Prompt:
The lines wanted run from the first one below through the one with "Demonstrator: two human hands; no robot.". Return them exactly.

Available data:
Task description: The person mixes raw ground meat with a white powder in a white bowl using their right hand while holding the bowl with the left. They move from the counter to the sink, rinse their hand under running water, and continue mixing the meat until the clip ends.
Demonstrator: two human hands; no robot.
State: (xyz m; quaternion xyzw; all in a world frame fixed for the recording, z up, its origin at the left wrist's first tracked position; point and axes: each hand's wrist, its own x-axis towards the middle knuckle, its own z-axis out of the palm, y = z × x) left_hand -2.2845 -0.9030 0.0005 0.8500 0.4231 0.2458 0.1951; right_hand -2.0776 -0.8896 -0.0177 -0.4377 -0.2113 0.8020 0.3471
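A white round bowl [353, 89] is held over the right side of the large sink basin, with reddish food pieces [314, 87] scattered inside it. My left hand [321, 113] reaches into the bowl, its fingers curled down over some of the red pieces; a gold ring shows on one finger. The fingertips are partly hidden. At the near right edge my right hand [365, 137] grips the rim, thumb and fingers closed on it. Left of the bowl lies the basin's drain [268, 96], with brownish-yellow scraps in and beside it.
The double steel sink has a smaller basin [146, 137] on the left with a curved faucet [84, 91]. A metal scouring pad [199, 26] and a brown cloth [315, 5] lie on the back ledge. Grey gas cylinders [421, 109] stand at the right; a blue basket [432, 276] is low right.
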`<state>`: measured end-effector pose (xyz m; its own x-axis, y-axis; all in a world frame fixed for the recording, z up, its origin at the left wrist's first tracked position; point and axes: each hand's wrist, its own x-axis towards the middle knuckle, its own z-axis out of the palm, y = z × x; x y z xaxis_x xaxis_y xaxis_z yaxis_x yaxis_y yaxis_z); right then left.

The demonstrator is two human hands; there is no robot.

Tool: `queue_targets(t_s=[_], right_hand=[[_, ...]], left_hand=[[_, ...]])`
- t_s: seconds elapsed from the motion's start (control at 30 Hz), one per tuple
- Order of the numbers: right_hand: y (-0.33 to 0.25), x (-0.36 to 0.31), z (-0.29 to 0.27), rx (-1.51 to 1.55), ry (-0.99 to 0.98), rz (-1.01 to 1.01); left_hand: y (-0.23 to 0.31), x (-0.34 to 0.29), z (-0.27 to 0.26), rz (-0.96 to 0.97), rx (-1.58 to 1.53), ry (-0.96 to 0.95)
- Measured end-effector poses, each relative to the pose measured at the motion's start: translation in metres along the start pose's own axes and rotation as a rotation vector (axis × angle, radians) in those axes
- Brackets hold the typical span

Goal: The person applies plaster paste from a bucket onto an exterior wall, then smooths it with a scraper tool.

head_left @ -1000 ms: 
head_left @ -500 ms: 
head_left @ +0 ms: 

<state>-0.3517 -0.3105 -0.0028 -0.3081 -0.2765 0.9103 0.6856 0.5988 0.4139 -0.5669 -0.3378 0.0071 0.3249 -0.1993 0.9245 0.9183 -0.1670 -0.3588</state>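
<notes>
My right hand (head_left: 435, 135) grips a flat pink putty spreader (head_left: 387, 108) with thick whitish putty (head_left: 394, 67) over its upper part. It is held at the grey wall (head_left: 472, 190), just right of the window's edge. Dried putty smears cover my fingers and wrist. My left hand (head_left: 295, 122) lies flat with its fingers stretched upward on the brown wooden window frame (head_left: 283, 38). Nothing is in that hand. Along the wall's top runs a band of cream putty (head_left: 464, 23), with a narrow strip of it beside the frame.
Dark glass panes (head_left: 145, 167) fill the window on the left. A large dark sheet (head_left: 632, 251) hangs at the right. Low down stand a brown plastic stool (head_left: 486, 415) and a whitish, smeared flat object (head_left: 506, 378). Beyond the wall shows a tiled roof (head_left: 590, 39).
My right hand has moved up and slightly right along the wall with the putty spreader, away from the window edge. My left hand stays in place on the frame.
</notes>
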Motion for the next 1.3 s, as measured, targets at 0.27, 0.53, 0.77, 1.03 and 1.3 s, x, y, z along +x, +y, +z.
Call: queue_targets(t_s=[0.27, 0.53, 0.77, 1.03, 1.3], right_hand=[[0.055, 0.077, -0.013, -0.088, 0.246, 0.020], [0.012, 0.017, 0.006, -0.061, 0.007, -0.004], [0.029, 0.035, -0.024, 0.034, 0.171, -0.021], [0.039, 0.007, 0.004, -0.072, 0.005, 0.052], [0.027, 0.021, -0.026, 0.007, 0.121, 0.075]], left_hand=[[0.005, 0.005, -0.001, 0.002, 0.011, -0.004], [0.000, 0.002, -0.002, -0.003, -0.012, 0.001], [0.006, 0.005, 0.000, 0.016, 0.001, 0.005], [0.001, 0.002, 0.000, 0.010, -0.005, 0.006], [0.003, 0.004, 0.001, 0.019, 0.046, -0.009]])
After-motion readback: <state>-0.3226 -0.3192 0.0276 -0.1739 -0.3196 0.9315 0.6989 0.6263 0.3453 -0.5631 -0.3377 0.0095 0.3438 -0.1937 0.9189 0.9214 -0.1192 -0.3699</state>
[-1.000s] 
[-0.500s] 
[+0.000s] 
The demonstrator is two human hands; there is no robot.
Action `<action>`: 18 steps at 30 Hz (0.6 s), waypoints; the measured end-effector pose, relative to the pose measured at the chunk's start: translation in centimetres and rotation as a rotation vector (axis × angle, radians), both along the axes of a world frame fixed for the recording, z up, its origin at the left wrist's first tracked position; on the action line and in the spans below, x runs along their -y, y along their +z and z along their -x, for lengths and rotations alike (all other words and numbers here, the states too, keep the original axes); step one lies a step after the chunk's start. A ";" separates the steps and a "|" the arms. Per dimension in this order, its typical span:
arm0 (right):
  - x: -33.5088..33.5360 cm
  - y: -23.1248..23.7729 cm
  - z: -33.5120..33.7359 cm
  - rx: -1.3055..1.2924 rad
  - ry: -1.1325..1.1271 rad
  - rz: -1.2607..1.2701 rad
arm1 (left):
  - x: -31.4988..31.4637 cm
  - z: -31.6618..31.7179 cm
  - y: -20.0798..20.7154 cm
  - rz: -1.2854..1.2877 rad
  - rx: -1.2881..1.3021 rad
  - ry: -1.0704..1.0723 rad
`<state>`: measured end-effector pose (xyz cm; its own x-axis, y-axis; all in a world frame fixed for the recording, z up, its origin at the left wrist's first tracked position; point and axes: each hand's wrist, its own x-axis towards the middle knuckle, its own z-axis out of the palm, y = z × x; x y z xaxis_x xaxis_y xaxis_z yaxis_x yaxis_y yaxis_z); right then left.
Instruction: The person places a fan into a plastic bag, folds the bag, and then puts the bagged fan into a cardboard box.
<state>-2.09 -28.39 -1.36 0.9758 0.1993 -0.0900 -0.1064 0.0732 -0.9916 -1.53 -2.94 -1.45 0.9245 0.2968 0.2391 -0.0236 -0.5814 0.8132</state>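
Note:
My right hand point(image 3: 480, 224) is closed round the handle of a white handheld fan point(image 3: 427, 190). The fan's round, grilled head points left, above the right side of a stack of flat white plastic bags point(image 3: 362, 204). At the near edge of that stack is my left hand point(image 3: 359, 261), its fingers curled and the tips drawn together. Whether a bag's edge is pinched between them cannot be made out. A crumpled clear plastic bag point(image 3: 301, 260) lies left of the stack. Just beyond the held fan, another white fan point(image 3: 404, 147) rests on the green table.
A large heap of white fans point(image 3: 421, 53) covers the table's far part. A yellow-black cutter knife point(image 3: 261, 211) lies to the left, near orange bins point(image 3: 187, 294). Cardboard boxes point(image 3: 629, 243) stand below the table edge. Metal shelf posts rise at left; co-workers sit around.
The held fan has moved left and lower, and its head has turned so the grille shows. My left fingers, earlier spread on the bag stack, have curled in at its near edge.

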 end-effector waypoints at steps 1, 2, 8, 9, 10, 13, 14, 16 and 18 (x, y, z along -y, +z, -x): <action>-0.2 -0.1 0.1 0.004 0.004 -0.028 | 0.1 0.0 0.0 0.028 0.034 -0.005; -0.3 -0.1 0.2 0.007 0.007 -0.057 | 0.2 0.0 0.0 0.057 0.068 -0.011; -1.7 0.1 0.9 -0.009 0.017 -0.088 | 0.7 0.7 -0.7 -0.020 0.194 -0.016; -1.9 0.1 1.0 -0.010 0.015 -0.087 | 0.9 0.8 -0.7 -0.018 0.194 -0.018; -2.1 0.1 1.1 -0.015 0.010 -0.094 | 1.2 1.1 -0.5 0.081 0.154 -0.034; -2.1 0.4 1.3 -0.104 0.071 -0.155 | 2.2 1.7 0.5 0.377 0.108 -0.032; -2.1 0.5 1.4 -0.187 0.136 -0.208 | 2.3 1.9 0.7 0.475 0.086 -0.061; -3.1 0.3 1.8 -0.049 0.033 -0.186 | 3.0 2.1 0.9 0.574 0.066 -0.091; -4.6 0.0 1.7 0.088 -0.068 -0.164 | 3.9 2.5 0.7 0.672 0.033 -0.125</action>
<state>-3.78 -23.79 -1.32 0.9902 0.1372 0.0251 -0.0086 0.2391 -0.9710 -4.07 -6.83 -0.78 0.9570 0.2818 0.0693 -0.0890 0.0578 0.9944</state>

Response to this exercise:
Task description: The person mixes raw ground meat with a white powder in a white bowl using their right hand while holding the bowl with the left. They move from the counter to the sink, rinse their hand under running water, and continue mixing the meat until the clip ends.
Demonstrator: two human hands; no robot.

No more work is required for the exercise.